**Problem:**
In the data below, work out how many lines include the string "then". Only the number should be given.

---------- Records shown

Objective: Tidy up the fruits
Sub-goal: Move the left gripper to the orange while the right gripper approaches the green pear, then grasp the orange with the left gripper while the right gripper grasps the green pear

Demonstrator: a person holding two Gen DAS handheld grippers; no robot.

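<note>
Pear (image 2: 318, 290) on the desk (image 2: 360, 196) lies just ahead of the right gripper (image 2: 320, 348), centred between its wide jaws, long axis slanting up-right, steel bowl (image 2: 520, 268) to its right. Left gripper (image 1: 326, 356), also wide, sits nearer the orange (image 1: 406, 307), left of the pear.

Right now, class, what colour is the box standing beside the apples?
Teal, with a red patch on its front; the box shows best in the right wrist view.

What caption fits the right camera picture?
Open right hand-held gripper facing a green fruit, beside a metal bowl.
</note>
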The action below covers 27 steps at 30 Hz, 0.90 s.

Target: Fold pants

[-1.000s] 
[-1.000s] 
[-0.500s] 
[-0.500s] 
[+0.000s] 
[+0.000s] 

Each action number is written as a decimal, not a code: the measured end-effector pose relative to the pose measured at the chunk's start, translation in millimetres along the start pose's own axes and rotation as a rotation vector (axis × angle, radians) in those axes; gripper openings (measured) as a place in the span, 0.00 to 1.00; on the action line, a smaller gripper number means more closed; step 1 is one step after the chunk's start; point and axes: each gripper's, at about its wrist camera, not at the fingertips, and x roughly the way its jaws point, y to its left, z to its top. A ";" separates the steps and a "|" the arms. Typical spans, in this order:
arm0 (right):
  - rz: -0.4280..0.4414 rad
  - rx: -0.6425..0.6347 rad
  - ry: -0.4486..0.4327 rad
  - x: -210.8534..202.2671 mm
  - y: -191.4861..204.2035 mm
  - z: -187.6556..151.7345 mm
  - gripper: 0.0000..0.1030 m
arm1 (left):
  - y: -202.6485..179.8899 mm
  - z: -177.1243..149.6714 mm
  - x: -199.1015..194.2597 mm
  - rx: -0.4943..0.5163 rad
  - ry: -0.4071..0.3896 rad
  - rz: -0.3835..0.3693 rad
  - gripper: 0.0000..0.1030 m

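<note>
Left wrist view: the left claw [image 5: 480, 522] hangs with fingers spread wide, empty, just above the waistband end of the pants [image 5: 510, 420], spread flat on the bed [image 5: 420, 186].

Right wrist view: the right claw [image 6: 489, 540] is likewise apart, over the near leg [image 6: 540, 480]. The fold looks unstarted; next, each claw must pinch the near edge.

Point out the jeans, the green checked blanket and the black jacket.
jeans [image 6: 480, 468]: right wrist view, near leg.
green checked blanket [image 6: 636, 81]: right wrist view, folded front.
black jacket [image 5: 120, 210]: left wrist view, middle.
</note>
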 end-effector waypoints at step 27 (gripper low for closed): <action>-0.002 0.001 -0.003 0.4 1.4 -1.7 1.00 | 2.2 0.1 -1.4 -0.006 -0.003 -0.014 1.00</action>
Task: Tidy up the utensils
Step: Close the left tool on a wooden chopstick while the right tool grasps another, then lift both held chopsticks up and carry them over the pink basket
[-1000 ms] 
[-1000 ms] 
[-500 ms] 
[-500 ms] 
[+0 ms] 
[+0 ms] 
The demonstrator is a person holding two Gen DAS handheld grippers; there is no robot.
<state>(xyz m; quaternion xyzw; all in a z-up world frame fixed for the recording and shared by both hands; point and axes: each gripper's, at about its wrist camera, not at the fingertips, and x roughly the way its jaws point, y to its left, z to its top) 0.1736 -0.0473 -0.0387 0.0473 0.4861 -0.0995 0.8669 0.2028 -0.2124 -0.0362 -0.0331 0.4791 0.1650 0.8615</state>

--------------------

**Problem solution:**
2